Within the material below, filter for lines that hold the word "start".

### [The data]
◆ ◆ ◆
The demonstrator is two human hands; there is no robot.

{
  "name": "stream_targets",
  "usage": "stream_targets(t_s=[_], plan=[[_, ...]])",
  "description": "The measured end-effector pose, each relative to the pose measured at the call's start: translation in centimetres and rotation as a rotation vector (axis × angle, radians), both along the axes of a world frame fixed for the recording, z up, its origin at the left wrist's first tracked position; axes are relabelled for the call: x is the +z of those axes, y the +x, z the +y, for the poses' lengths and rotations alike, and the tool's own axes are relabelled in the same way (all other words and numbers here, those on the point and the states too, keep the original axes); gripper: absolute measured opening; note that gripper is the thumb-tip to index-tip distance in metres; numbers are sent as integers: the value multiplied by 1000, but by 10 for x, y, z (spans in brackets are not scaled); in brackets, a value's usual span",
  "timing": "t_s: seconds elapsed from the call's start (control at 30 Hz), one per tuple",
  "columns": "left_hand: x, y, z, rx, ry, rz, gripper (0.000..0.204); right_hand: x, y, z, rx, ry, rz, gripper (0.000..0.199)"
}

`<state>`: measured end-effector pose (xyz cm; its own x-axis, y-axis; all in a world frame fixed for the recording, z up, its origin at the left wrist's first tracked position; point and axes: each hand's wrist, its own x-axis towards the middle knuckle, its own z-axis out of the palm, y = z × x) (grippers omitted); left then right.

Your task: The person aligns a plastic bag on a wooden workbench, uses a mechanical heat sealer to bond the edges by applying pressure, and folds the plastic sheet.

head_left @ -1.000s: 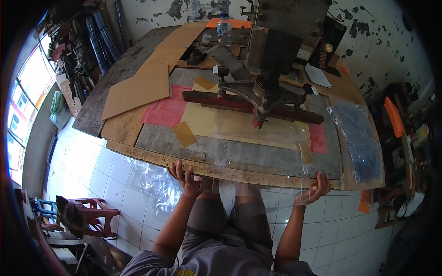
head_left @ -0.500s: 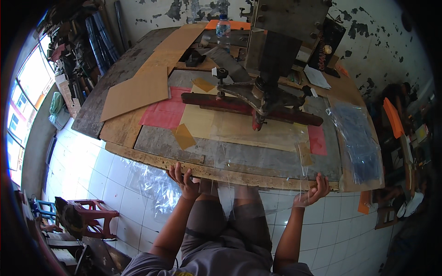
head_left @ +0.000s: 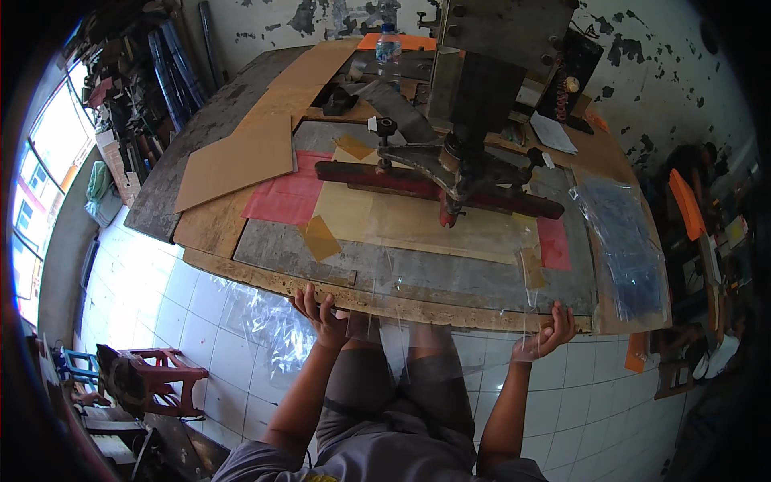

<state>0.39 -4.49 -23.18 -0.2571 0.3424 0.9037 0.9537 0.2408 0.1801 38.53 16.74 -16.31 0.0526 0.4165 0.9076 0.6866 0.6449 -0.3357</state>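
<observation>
At the front wooden edge of the table (head_left: 418,313), my left hand (head_left: 321,319) rests with its fingers raised and apart against the edge. My right hand (head_left: 548,333) is at the same edge, farther right, its fingers loosely bent upward against the wood. Neither hand shows a clear grip on anything. Between them, a clear plastic sheet (head_left: 438,281) lies over the grey plate and hangs past the edge over my lap. Above the plate sits a long dark-red press bar (head_left: 385,176) on a metal bracket. Yellow (head_left: 353,217) and red (head_left: 281,193) sheets lie beneath it.
Brown board pieces (head_left: 241,161) lie at the left. A stack of clear plastic sheets (head_left: 618,249) lies at the right. A water bottle (head_left: 388,50) stands at the back. Crumpled plastic (head_left: 281,337) hangs below the left edge, near a red stool (head_left: 173,377). Another person is at far right.
</observation>
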Motion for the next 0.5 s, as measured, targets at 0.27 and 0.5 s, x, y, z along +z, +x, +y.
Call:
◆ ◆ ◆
### [Response to this exercise]
  "description": "The measured end-effector pose, each relative to the pose measured at the call's start: translation in centimetres and rotation as a rotation vector (axis × angle, radians), both along the axes of a world frame fixed for the recording, z up, its origin at the left wrist's first tracked position; axes are relabelled for the call: x is the +z of those axes, y the +x, z the +y, for the poses' lengths and rotations alike, and the tool's own axes are relabelled in the same way (all other words and numbers here, those on the point and the states too, keep the original axes); gripper: absolute measured opening; note that gripper is the thumb-tip to index-tip distance in metres; numbers are sent as integers: the value multiplied by 1000, but by 10 for x, y, z (spans in brackets are not scaled); in brackets, a value's usual span",
  "timing": "t_s: seconds elapsed from the call's start (control at 30 Hz), one per tuple",

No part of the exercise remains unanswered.